*YOUR OBJECTIVE*.
Exclude images; transcribe the rest of the data exactly.

★ ★ ★ ★ ★ ★ ★

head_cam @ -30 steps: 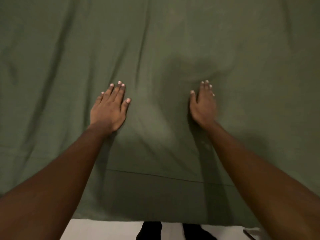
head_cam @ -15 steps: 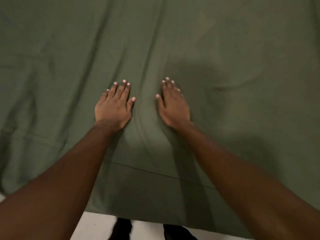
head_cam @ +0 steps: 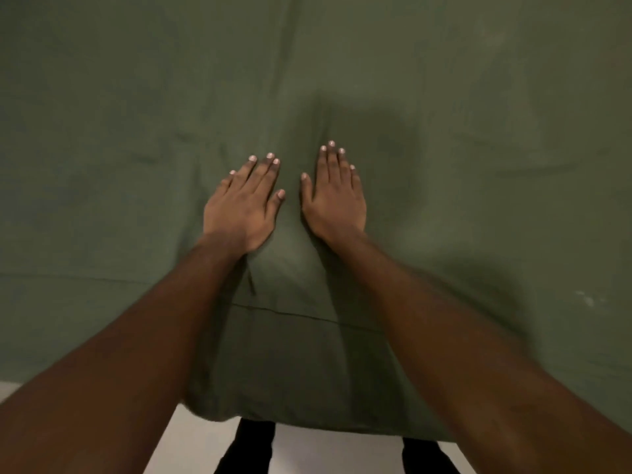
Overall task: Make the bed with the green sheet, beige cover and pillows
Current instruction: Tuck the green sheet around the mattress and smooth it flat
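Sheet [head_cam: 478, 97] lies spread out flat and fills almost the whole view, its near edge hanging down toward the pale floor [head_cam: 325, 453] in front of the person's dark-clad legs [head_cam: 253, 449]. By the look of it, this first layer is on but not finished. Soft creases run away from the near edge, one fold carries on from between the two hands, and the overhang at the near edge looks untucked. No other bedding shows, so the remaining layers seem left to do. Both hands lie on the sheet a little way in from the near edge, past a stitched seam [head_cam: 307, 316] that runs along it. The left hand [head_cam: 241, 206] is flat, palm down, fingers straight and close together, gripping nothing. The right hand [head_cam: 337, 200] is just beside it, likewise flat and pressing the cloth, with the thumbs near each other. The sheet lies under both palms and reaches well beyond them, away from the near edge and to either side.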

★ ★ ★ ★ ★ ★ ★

*REPLY TO THE TASK*.
head_cam @ -30 steps: 
head_cam @ -15 steps: 
head_cam @ +0 steps: 
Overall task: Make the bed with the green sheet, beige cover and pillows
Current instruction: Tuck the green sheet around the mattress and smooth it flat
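Sheet [head_cam: 478, 97] lies spread out flat and fills almost the whole view, its near edge hanging down toward the pale floor [head_cam: 325, 453] in front of the person's dark-clad legs [head_cam: 253, 449]. By the look of it, this first layer is on but not finished. Soft creases run away from the near edge, one fold carries on from between the two hands, and the overhang at the near edge looks untucked. No other bedding shows, so the remaining layers seem left to do. Both hands lie on the sheet a little way in from the near edge, past a stitched seam [head_cam: 307, 316] that runs along it. The left hand [head_cam: 241, 206] is flat, palm down, fingers straight and close together, gripping nothing. The right hand [head_cam: 337, 200] is just beside it, likewise flat and pressing the cloth, with the thumbs near each other. The sheet lies under both palms and reaches well beyond them, away from the near edge and to either side.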

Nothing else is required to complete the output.